=== Begin Enclosure ===

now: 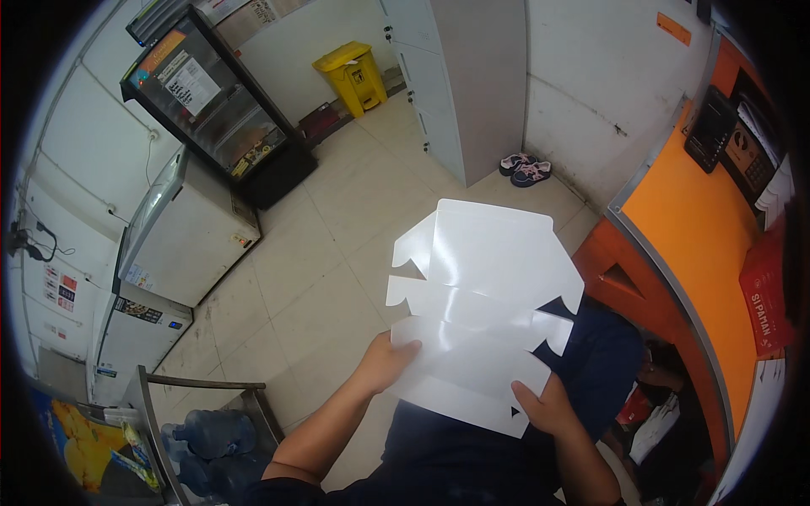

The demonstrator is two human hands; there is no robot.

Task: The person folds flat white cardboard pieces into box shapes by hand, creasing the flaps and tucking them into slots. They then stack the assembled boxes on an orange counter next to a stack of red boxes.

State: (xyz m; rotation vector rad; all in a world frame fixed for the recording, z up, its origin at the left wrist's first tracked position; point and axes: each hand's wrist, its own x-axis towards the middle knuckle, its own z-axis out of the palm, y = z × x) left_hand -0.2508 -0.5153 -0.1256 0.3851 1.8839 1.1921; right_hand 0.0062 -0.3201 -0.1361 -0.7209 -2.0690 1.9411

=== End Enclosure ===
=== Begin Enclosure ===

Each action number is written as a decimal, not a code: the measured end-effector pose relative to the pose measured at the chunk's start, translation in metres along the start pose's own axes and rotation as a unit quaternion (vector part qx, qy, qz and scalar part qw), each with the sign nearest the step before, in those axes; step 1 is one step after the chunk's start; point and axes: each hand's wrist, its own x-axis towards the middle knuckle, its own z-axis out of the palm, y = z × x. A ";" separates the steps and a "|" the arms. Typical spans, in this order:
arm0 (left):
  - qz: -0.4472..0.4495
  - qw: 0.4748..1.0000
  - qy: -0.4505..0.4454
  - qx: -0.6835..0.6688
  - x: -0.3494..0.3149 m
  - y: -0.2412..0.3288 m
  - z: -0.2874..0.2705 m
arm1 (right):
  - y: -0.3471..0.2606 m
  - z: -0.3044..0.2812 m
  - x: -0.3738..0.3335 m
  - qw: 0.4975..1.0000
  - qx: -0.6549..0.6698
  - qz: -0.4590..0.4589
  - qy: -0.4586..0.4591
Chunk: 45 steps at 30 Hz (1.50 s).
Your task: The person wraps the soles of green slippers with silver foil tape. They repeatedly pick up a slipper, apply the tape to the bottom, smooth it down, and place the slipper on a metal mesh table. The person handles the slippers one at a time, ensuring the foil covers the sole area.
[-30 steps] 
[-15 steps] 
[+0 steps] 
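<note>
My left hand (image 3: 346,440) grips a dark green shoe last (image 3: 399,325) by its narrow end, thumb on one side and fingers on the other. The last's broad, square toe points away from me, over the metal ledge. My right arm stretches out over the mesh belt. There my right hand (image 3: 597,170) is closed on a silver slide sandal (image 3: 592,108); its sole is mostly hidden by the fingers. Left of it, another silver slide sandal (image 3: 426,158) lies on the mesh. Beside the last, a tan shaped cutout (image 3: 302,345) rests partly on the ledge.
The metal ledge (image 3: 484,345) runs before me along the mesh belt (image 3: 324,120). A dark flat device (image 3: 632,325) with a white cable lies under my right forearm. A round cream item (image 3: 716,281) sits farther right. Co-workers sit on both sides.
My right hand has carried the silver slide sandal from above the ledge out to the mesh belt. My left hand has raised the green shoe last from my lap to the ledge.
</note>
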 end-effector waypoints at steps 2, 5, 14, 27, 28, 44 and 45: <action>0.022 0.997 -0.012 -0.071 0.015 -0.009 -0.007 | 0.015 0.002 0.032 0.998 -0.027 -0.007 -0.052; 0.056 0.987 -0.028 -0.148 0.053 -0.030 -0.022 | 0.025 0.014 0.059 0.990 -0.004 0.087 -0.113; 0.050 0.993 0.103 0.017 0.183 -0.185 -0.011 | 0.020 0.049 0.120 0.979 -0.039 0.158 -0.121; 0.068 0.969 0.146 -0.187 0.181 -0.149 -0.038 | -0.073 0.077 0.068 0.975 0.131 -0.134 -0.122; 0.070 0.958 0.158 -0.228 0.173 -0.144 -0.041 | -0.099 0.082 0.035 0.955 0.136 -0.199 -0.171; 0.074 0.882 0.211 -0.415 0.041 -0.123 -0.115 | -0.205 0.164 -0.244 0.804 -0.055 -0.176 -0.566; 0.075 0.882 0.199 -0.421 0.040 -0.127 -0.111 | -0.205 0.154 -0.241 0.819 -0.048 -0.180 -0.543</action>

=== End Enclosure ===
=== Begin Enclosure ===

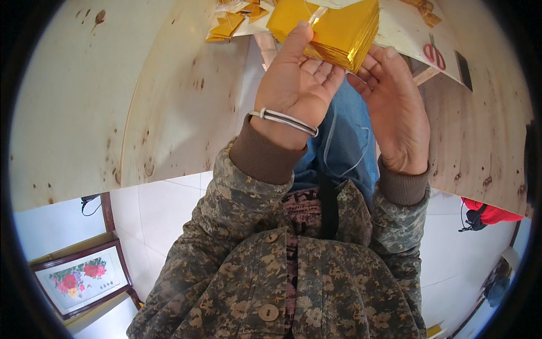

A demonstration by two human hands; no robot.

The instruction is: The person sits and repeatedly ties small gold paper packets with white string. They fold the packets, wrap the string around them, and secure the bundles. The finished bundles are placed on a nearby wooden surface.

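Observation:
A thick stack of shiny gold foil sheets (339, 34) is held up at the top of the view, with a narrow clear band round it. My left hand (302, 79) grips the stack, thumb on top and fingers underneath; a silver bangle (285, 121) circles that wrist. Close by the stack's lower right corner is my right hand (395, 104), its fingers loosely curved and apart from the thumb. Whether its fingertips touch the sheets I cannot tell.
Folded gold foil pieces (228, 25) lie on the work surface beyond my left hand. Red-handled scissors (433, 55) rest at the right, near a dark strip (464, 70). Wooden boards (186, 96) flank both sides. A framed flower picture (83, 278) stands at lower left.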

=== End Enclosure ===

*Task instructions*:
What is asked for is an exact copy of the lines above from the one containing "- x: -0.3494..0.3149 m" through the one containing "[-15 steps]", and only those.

*Result below*:
  - x: -0.3494..0.3149 m
  - y: -0.2412..0.3288 m
  - z: -0.2874..0.2705 m
arm1 (right):
  - y: -0.3471..0.2606 m
  - z: -0.3044..0.2812 m
  - x: -0.3738..0.3335 m
  - qw: 0.4975..1.0000
  - qx: -0.6549..0.6698
  - qz: -0.4590..0.4589
  - qy: -0.4586..0.4591
Chunk: 45 steps at 30 Hz (1.50 s).
Your task: The person wraps the soles of green slippers with silver foil tape. They repeatedly pick up a slipper, apply the tape to the bottom, smooth it down, and place the slipper on a metal mesh table. The person handles the slippers one at a time, ensuring the foil covers the sole area.
[-30 steps] 
[-15 steps] 

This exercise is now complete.